We are aware that each of two commentaries on our Eules of Civil Procedure expresses the opinion that, *242for the purpose of intervening, an action is pending from the moment it is first brought until the record of the action is removed on appeal. Neither cites any authority for the dictum whose inherent error is patent, upon a moment’s reflection, and does not require further discussion. In this connection, it is not inappropriate to note that the right of appeal from the action of a lower court is not constitutionally ordained in Pennsylvania. With us, such right is conferred solely by statute and does not otherwise exist.

The petitioners did not, moreover, come within the provisions of Rule 2327, qualification under one of its four categories being a condition precedent to the granting of leave to intervene. They did not have such an interest that they could have joined as original parties to the action and could not have been joined therein within the contemplation of subdivision (3) of Rule 2327 for the very patent reason that they did not have a legally enforceable interest in the subject-matter of the controversy within the intent of subdivision (4) of Rule 2327: see Connell v. Kennett Township Board of School Directors, supra. And, of course, it is too plain for discussion that neither subdivision (1) or (2) of Rule 2327 furnished the petitioners with any basis for intervening.
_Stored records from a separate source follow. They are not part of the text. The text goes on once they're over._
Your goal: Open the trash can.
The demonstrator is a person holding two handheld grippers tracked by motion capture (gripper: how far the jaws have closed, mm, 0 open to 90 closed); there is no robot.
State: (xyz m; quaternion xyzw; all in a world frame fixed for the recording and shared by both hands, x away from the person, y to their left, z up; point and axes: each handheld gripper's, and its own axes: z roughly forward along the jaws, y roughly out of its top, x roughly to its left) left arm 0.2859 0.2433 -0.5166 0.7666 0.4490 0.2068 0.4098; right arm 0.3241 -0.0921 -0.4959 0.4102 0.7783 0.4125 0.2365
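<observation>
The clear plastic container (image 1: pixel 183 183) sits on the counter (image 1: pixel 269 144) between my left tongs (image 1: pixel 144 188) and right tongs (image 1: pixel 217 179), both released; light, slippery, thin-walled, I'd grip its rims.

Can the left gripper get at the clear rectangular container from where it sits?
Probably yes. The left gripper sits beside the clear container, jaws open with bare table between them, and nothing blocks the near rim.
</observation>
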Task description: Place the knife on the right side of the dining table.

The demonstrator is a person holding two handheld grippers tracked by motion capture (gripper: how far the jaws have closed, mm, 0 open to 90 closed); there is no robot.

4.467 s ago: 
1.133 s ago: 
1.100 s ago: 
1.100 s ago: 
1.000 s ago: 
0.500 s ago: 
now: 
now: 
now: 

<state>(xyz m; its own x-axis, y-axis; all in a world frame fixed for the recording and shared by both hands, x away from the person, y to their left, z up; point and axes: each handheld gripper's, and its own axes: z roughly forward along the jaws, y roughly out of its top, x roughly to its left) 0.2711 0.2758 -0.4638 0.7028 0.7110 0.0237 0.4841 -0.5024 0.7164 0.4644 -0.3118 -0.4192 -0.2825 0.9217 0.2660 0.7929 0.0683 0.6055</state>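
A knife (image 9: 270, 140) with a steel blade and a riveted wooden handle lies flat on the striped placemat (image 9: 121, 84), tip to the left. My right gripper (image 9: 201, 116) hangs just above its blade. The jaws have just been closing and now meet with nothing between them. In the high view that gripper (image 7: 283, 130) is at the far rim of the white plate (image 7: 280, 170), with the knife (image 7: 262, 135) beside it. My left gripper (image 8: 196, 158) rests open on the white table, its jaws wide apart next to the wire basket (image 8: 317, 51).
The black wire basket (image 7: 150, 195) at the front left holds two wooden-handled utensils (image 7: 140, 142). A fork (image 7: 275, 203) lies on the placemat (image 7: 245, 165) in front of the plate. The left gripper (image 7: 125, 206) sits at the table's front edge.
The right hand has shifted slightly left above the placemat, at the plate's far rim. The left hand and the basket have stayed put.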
The undeniable fact is that the litigation initiated by the declaratory judgment petition was conclusively determined by the court below, and a final judgment entered therein before the petition for intervention was ever filed. Intervention was, therefore, no longer allowable. Nor need Stinner be troubled by the thought that, in some future litigation, he may be met with a plea of res judicata on account of the final order entered herein by the court below. Res judicata as is generally known, binds only parties to the conclusive *243proceeding. So long as one is not a party thereto, he need have no fear that he will be concluded thereby. For Stinner now to be effectively excluded from the proceeding — a status which our order will confirm— assures his freedom from any binding effect of the order entered by the court below. See also Section 11 of the Declaratory Judgment Act of June 18, 1923, P. L. 840, 12 PS §841.

The order of supersedeas is vacated and the appeal quashed.

Mr. Justice Bell would affirm the order of the lower court on that part of the opinion of Mr. Justice Jones which ably deals with the merits of the case.